Ignacio Julià, who also spoke with EL PAÍS about the new album release, describes 22-year-old Lou Reed as “a troubled young man driven by an intense passion for the underworld — the periphery of society, the people who lived on the margins — and for creating music that reflected this world and his experience in it.” Julià was “always impressed by the fact that Reed recorded his first album, a doo-wop single, when he was only 16 years old, and that he was active as a musician until his final days.” Julià continues: “If we track Reed’s trajectory from those first rehearsals and demos to his misunderstood but in my view extraordinary final album, “Lulu,” a collaboration with Metallica, we see the full dimensions of an inimitable musical creator who broke all kinds of aesthetic, literary, and moral borders.”

“My older brothers had some Lou Reed vinyls,” Christina Rosenvinge recalls. “I remember listening to them when I was 14 and being totally floored. I loved the songs on Transformer; I was drawn to the mystique of the live performance on Rock and Roll Animal (I hadn’t been to a live show yet); and then Berlin, with the drama of the story. But then on top of it all, that semi-spoken voice — velvety, fragile, deep —coming through the speakers like it he singing directly into your ear. It was, and still is, hypnotic.”

Lou Reed and his partner of recent years, artist Laurie Anderson, at an art gallery in 2005 in New York.
Lou Reed and his partner of recent years, artist Laurie Anderson, at an art gallery in 2005 in New York.Patrick McMullan (Patrick McMullan via Getty Image)

The songs collected in Word & Music 1965 were recorded by the 20-something Reed on a tape that he then sealed in an envelope — stamped and dated May 11, 1965 and signed by a notary —and then addressed to himself: Lewis Reed. It was customary for musicians to mail their recordings to themselves as a way of establishing copyright: a sealed and notarized package proved that the songs existed on a given date.
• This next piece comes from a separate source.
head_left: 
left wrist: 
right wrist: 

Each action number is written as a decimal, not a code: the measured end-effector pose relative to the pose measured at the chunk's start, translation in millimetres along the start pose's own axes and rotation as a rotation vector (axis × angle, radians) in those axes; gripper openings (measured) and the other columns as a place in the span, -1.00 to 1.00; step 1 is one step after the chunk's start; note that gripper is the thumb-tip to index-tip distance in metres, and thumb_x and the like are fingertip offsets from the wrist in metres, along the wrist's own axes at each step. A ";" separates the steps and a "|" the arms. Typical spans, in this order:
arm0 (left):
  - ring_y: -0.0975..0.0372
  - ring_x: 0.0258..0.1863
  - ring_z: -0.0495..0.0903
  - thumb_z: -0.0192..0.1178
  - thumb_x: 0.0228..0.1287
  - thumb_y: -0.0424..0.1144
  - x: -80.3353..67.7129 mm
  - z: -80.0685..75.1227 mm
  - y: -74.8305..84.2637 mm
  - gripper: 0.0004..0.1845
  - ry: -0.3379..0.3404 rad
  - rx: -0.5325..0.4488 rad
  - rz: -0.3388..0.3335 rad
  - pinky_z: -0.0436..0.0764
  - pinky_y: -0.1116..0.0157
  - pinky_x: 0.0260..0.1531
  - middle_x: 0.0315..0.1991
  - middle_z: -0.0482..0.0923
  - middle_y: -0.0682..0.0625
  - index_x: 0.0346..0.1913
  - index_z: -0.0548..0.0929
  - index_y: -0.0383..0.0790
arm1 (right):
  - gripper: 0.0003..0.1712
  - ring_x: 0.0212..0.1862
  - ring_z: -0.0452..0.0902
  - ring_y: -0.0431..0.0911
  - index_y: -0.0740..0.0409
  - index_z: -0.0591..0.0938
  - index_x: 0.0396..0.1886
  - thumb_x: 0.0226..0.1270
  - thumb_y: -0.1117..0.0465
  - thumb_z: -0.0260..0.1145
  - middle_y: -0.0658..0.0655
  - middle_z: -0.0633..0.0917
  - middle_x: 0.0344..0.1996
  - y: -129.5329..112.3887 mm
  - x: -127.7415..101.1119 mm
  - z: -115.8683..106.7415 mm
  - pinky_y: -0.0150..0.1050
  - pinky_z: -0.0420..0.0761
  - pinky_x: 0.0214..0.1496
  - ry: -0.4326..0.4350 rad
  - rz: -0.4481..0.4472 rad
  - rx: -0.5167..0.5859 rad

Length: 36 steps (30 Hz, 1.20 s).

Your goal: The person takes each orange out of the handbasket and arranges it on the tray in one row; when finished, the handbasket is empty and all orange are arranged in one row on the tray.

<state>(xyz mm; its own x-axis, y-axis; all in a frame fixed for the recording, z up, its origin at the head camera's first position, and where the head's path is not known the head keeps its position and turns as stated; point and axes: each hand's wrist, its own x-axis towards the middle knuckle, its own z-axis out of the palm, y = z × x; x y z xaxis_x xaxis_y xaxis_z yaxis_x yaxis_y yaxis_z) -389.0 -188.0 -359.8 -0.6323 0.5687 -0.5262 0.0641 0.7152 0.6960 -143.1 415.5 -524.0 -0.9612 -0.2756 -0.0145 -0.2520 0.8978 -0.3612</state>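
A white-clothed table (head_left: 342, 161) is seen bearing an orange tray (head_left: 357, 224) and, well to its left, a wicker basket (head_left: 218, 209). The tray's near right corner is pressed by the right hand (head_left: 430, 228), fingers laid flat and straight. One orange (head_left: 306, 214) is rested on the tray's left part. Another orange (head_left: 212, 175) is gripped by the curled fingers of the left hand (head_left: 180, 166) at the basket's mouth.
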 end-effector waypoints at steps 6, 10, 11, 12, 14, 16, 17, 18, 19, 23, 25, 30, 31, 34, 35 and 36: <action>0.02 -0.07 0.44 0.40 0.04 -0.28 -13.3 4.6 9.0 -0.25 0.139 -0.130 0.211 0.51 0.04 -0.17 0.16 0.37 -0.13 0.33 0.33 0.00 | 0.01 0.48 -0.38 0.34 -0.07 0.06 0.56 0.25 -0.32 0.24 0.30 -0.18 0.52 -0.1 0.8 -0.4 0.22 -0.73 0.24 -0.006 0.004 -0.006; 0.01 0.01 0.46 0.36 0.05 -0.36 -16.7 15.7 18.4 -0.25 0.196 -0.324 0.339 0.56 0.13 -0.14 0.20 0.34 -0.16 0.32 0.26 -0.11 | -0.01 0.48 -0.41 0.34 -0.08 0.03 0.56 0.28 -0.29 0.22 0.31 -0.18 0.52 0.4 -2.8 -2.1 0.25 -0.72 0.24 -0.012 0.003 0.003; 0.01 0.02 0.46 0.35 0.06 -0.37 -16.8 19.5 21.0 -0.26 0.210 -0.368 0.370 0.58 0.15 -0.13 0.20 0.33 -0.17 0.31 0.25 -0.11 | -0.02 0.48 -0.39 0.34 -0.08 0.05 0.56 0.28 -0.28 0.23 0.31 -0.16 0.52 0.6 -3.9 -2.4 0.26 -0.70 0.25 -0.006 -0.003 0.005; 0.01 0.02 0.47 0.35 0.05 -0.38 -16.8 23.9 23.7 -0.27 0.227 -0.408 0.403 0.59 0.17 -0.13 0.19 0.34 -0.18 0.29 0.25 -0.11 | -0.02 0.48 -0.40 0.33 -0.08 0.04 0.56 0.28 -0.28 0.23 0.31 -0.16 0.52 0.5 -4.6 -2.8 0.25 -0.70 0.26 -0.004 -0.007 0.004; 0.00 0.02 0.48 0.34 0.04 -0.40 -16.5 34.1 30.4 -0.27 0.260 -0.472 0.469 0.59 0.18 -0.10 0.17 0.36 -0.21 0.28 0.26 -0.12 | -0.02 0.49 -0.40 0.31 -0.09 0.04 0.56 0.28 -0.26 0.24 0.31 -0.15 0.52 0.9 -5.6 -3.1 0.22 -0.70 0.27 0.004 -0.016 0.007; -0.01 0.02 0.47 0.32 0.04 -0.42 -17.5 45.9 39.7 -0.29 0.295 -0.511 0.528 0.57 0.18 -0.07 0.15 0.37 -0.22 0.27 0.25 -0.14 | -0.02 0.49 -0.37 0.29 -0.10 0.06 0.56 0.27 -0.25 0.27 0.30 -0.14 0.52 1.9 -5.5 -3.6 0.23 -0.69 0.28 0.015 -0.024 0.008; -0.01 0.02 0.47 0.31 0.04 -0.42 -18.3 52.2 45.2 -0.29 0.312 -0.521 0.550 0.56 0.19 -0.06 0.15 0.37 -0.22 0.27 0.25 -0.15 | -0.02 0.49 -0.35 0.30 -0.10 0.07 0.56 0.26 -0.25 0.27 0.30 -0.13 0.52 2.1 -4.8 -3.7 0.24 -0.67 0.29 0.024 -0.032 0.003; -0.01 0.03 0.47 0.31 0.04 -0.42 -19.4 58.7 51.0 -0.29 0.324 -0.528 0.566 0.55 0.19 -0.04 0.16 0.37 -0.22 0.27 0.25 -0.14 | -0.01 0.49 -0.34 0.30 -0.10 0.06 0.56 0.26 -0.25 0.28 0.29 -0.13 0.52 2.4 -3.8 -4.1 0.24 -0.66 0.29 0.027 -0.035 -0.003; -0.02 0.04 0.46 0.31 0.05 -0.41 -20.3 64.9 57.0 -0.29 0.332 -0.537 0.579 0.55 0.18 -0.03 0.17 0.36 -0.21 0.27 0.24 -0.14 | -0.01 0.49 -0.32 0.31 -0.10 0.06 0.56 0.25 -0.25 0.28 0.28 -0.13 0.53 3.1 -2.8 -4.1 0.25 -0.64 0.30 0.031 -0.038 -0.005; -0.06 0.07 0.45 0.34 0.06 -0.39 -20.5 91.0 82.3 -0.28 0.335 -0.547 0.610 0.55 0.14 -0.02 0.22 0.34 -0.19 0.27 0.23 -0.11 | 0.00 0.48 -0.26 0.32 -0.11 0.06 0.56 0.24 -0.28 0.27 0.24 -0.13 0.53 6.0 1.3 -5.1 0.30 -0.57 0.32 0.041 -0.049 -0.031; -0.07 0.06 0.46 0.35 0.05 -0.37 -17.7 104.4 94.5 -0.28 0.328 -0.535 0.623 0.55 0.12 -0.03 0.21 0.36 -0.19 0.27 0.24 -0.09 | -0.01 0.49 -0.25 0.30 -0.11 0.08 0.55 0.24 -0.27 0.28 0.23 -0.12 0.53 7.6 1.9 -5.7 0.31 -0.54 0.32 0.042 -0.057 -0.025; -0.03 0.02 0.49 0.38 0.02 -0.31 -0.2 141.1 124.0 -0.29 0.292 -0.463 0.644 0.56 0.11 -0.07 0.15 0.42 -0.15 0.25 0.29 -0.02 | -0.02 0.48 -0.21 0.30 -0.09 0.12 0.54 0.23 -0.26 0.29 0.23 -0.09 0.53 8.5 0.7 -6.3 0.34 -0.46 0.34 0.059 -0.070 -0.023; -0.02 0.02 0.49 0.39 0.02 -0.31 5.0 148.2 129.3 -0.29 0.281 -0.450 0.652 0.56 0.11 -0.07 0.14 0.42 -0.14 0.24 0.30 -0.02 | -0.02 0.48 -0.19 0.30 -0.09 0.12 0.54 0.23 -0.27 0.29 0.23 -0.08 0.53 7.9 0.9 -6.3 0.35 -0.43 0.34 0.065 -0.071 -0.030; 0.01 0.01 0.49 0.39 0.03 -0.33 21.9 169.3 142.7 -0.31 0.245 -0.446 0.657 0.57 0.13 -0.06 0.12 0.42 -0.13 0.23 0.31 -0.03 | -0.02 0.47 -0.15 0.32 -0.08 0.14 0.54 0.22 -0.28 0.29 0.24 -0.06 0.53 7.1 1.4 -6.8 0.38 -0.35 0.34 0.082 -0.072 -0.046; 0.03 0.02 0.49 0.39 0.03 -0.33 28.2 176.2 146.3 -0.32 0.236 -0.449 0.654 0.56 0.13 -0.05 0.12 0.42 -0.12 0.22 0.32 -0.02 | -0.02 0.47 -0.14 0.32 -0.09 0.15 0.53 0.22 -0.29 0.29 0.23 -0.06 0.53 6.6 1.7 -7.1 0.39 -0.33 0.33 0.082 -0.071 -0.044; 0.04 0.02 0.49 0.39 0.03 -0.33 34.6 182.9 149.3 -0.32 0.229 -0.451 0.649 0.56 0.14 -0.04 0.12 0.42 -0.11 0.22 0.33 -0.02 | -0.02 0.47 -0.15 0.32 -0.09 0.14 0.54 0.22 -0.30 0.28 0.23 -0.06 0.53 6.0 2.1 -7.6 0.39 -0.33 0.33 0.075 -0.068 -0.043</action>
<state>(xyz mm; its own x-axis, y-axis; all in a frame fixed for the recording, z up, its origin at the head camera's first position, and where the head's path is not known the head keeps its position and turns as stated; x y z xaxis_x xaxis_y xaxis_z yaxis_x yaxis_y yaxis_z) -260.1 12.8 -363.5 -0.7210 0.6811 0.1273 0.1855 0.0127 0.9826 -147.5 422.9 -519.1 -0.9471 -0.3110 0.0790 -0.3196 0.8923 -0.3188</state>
Reed was apparently looking toward his future and wanted to ensure the compositions would always be his. Two months after recording the songs, in July 1965, Reed, Sterling Morrison, and John Cale started a band called The Velvet Underground. In December of that same year, drummer Maureen Tucker joined the group.

The envelope was discovered in Reed’s office in 2017, four years after his death, when his widow and fellow artist Laurie Anderson reached an agreement with the New York Public Library to donated a number of Reed’s belongings to the institution. The tape and all its recordings had remained hidden for 52 years — an apt coda to the life of an aloof and surly genius, who sang to the lost souls of the city better than anyone before or since.